Other Gulf nations including Oman and Kuwait block Skype, although residents have found ways to easily get around the bans via proxy servers. In the United Arab Emirates, the business hub of the Arab Gulf where foreigners make up some 80 percent of the population, a longtime ban on Skype was eased only in recent weeks. The U.A.E. shocked its residents in October 2010 when it announced that it was suspending Blackberry services because “certain BlackBerry services allow users to act without any legal accountability, causing judicial, social, and national security concerns for the U.A.E.,” a government statement said.
An 11th hour decision averted the ban, but the government declined to provide any details behind the negotiations.

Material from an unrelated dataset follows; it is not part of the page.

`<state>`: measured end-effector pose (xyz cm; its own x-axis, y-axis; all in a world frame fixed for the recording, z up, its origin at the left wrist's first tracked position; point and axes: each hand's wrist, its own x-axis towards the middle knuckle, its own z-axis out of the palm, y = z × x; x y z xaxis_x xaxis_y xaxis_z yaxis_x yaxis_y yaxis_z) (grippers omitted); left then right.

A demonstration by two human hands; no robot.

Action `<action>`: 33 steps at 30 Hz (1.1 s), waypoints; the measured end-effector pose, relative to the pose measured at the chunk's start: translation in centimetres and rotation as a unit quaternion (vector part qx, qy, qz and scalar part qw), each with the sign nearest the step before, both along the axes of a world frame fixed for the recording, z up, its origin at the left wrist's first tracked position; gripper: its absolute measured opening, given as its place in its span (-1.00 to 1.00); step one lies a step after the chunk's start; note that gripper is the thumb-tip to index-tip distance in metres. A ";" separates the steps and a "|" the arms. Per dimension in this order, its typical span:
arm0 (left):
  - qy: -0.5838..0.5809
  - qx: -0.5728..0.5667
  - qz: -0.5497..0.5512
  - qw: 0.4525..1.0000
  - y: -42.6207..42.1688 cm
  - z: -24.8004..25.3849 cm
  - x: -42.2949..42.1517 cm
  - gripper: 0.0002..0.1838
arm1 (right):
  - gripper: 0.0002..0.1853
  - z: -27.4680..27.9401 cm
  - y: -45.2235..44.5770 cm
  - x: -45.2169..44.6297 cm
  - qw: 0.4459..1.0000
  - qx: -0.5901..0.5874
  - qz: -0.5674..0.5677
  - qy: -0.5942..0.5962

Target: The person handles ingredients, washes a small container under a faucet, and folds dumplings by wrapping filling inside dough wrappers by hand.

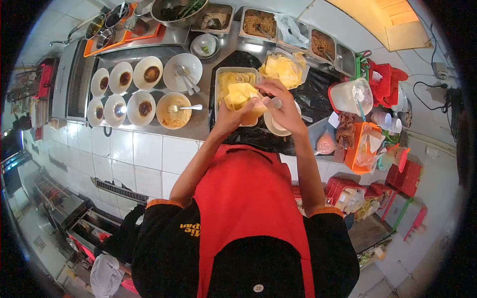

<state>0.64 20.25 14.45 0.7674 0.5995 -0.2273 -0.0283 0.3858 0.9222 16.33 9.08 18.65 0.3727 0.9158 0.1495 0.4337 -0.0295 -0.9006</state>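
Note:
My left hand (232,115) is closed around thin yellow dumpling wrappers (241,94), above a rectangular white tub (218,82) that holds more yellow wrappers. Close beside it, my right hand (284,108) has its fingers bent over the wrappers' right edge. A small greyish round thing (277,103) shows at its palm; I cannot make out what it is. Under the right hand stands a white bowl (276,130), mostly covered, with a spoon handle (307,119) beside it. Just beyond the hands, a tray piled with yellow dumplings or wrappers (282,69) rests on black plastic.
Several white bowls with dark sauce (144,108) line the counter at left, near a bowl with a fork (171,119) and a bowl of spoons (179,64). Metal food pans (258,24) stand along the back. A white powder tub (350,97) and orange basket (355,161) are at right.

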 end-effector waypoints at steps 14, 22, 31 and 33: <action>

Some analysts link the bans to lost revenues for state telecom companies like the U.A.E.’s Etisalat and Saudi Telecom Company, since Skype allows users anywhere in the world to speak for free. However, some suggest that stricter regulations could result in greater losses—Saudi telcos citing potential revenue losses of up to 20 percent following the new SIM card regulations.
“Revenue is a concern for operators,” said Patel. “They can’t beat the tidal wave coming from the side of content so the only thing that the operators can do now is to try to entertain some kind of partnership with these companies.”
In Saudi Arabia—where 60 percent of the population is younger than age 30—youth rely heavily on web-based communications tools like Whatsapp and Blackberry Messenger to circumvent restrictions against the public intermixing of men and women. Imran Abdulla, a university student in the coastal city of Jeddah, says he was set up with his girlfriend via a Whatsapp introduction—and they used the texting application for four months before meeting in person. “We are not able to date the way people do in other countries so we rely a lot on these apps to meet new people,” Abdulla, 18, said. “These services gave our lives some balance.”